Three-dimensional vascularized tissue fabrication. (A) Schematic illustration of the tissue manufacturing process. (i) Fugitive (vascular) ink, which contains pluronic and thrombin, and cell-laden inks, which contain gelatin, fibrinogen, and cells, are printed within a 3D perfusion chip. (ii) ECM material, which contains gelatin, fibrinogen, cells, thrombin, and TG, is then cast over the printed inks. After casting, thrombin induces fibrinogen cleavage and rapid polymerization into fibrin in both the cast matrix, and through diffusion, in the printed cell ink. Similarly, TG diffuses from the molten casting matrix and slowly cross-links the gelatin and fibrin. (iii) Upon cooling, the fugitive ink liquefies and is evacuated, leaving behind a pervasive vascular network, which is (iv) endothelialized and perfused via an external pump. (B) HUVECs growing on top of the matrix in 2D, (C) HNDFs growing inside the matrix in 3D, and (D) hMSCs growing on top of the matrix in 2D. (Scale bar: 50 µm.) (E and F) Images of printed hMSC-laden ink prepared using gelatin preprocessed at 95 °C before ink formation (E) as printed and (F) after 3 d in the 3D printed filament where actin (green) and nuclei (blue) are stained. (G) Gelatin preprocessing temperature affects the plateau modulus and cell viability after printing.
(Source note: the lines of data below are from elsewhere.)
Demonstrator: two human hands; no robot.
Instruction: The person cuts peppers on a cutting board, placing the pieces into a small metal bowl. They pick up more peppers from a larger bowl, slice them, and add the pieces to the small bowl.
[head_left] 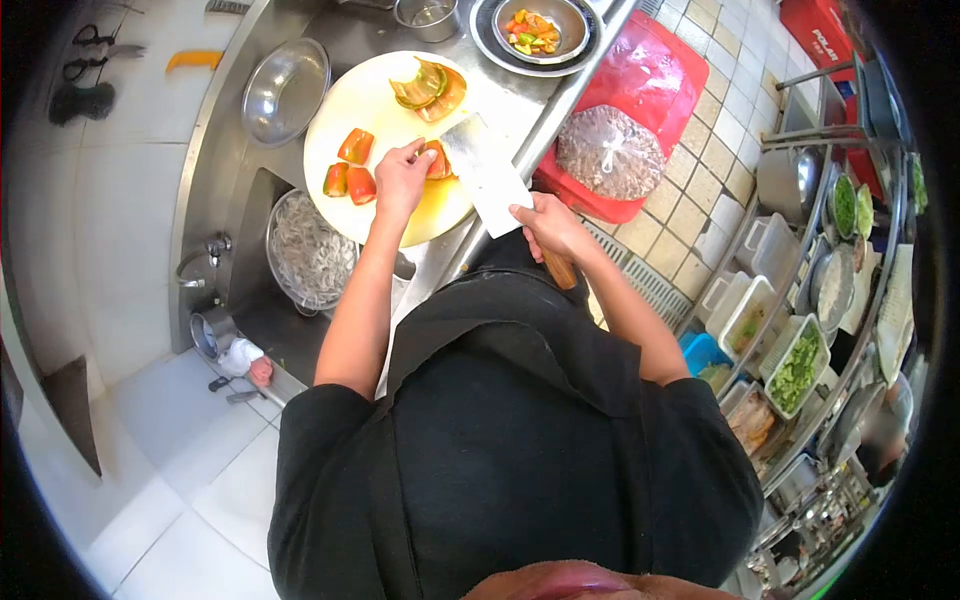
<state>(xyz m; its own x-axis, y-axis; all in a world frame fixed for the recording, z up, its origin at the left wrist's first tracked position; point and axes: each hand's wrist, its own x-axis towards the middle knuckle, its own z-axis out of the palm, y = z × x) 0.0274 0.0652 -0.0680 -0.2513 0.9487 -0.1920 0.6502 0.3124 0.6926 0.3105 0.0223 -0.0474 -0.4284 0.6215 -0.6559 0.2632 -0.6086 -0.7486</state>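
Note:
My right hand (552, 226) is wrapped round a cleaver (487, 180), its wooden handle pointing back toward me and its broad blade lying over the board. Fingers bent, my left hand (402, 178) grips a red-orange bell pepper piece (439, 163) right beside the blade. Both are over a round, pale cutting board (335, 100). To the left of my left hand lie several red and green bell pepper chunks (355, 146). Curved green and orange pepper pieces (424, 86) rest at the far side of the board. The blade's cutting edge against the pepper is hard to make out.
A metal bowl of diced peppers (532, 32) stands at the back right. The sink to the left holds a bowl of pale strips (308, 250). An empty steel bowl (287, 92) sits beside the board. A red crate (655, 70) holds a tied bag (610, 152). Loaded shelves (800, 330) stand right.

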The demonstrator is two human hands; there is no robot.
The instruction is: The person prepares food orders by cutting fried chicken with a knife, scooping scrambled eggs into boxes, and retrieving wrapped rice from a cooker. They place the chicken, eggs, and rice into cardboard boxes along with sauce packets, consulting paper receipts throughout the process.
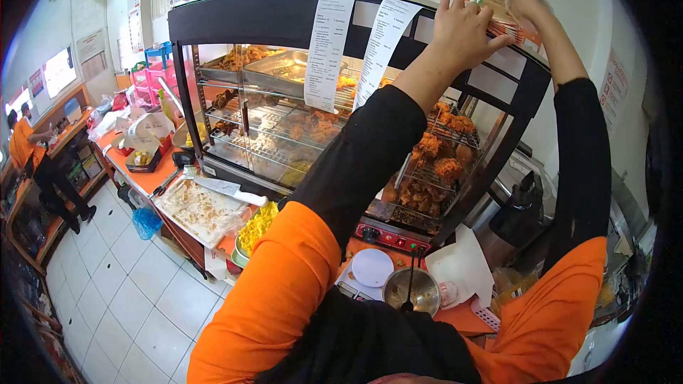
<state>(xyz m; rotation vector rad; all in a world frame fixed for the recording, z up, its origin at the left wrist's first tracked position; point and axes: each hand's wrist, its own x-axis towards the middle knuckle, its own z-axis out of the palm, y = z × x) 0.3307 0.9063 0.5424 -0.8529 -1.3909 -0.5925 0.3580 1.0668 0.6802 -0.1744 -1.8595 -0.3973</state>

Higher temperatures lead to lower modulus and higher HNDF viability postprinting. (H) Photographs of interpenetrated sacrificial (red) and cell inks (green) as printed on chip. (Scale bar: 2 mm.) (I) Top-down bright-field image of sacrificial and cell inks. (Scale bar: 50 µm.). (J–L) Photograph of a printed tissue construct housed within a perfusion chamber (J) and corresponding cross-sections (K and L). (Scale bars: 5 mm.)

Fig. 2.

Three-dimensional vascularized tissues remain stable during long-term perfusion. (A) Schematic depicting a single HUVEC-lined vascular channel supporting a fibroblast cell-laden matrix and housed within a 3D perfusion chip. (B and C) Confocal microscopy image of the vascular network after 42 d, CD-31 (red), vWF (blue), and VE-Cadherin (magenta). (Scale bars: 100 µm.) (D) Long-term perfusion of HUVEC-lined (red) vascular network supporting HNDF-laden (green) matrix shown by top-down (Left) and cross-sectional confocal microscopy at 45 d (Right). (Scale bar: 100 µm.) (E) Quantification of barrier properties imparted by endothelial lining of channels, demonstrated by reduced diffusional permeability of FITC-dextran. (F) GFP-HNDF distribution within the 3D matrix shown by fluorescent intensity as a function of distance from vasculature.

Fig. 3.

Osteogenic differentiation of thick vascularized tissue. (A) Schematic depicting the geometry of the printed heterogeneous tissue within the customized perfusion chip, wherein the branched vascular architecture pervades hMSCs that are printed into a 3D lattice architecture, and HNDFs are cast within an ECM that fills the interstitial space. (B) Photographs of a printed tissue construct within and removed from the customized perfusion chip. (C) Comparative cross-sections of avascular tissue (Left) and vascularized tissue (Right) after 30 d of osteogenic media perfusion with alizarin red stain showing location of calcium phosphate. (Scale bar: 5 mm.) (D) Confocal microscopy image through a cross-section of 1-cm-thick vascularized osteogenic tissue construct after 30 d of active perfusion and in situ differentiation. (Scale bar: 1.5 mm.) (E) Osteocalcin intensity across the thick tissue sample inside the red lines shown in C. (F) High-resolution image showing osteocalcin (purple) localized within hMSCs, and they appear to take on symmetric osteoblast-like morphologies. (Scale bar: 100 µm.) After 30 d (G and H), thick tissue constructs are stained for collagen-I (yellow), which appears to be localized near hMSCs. (Scale bars: 200 µm.) (I) Alizarin red is used to stain calcium phosphate deposition, and fast blue is used to stain AP, indicating tissue maturation and differentiation over time. (Scale bar: 200 µm.)